Efficient Algorithms for Probabilistic Inference, Combinatorial Optimization and the Discovery of Causal Structure from Data
In the first article we present a network based algorithm for probabilistic inference in an undirected structure. We show that the algorithm can be used as a general purpose approximation algorithm for combinatorial optimization, and discuss issues of approximation and convergence. We show the successful use of the algorithm for the assignment problem, the queens problem, and the set covering problem.

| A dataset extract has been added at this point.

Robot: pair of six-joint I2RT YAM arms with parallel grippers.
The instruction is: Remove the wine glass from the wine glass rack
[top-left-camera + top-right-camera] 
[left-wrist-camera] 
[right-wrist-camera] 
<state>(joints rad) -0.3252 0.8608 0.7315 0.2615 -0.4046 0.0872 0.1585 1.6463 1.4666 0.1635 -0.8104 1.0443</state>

In the second article, we develop a version of this algorithm for 0-1 integer programming problems when A is 0-1 and b is integer. This version can be described in terms of an ascent algorithm for the LP-relaxation, and an approximation scheme working together with this method. The algorithm features a parameter that determines the degree of approximation. We show that the algorithm performs well for set covering problems compared to the CPLEX system.
In the third article, we present an algorithm to determine the interaction structure in a multidimensional binary sample. We show that the algorithm is capable of reconstructing most of the causal structure for problems with more than a hundred variables, including many of the causal directions. The algorithm is based on an efficient method for approximate ML-estimation in a given undirected structure. When the structure is not known, the MDL-criterion is used to determine the goodness of a hypothesis, and the structure is determined incrementally by a search algorithm, working together with the parameter estimation algorithm.